I opted to take care of myself from security to the gate. Warning - only do that if you know you can propel far enough. It's often a fair trek from all the shops to the gates. Anyway, at the gate, a lovely Oriental assistant, about 4 foot nothing and 4 stone offered to carry me to my seat. I was so tempted to let him try but I whipped out my stick and asked him to carry my bag instead.
I'm not good without regular meals. We had a lovely pork salad for lunch at home so I went into Boots in departures and bought a meal deal. It's cheaper to do that than buy onboard food. Plus, if you can't find anything suitable, there's still other options.
I find the flight quite easy. The height and width of the cabin mean there's always something to hold onto. There are handles in the loo, which is better than many other places. I use my wheelchair cushion to sit on, making it more comfortable and the airlines always have extra little pillows, so I put one in the small of my back.

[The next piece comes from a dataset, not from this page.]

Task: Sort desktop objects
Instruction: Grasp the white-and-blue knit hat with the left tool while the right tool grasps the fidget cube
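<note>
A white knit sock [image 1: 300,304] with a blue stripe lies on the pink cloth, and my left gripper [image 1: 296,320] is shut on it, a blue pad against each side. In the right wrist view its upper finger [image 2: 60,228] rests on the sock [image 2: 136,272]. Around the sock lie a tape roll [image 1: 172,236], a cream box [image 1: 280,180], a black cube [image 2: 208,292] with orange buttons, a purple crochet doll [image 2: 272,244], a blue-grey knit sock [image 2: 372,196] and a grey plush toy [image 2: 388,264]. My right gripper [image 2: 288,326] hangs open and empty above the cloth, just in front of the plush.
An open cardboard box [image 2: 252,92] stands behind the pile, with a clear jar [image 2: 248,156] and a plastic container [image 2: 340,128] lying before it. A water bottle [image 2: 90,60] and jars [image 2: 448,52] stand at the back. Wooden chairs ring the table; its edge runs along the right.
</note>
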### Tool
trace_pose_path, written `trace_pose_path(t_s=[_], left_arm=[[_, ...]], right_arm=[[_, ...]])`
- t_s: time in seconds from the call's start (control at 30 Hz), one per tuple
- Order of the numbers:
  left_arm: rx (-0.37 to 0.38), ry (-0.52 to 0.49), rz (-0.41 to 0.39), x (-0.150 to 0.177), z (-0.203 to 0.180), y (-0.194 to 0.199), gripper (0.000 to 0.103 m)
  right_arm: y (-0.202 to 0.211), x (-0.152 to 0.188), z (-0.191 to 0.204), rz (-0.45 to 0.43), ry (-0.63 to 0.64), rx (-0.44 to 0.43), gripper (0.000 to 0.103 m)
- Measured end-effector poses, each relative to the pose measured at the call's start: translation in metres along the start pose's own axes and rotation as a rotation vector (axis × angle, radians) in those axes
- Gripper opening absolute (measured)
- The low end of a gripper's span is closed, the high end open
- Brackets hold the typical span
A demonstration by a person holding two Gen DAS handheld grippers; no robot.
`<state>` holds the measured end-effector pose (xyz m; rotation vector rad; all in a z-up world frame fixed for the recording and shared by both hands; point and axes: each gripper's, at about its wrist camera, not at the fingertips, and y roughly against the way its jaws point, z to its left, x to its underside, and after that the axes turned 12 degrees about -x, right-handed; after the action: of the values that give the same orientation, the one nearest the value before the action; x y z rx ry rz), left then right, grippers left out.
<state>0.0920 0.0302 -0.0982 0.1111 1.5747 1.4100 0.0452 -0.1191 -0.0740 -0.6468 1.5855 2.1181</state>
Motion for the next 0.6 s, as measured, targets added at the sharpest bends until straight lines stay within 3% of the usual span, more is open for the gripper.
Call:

I'm actually writing this in the air, somewhere over Denmark, I think. I find landing the worst bit of the flight. I nearly always lose sensation in my legs and bumpy landings hurt my back. It doesn't always help but 'zipping and tucking' Pilates-style, tensing my core muscles usually provides some protection for my spine.
Then there will be the long wait to disembark. I'm always first on, last off. By then though, they should have retrieved my wheelchair and I can tootle off to baggage reclaim, where the assistance guys will do all the hard work for me.
This time, a friend is collecting me from the airport. I just hope my chair will fit in her car. I didn't think to check that. Oops!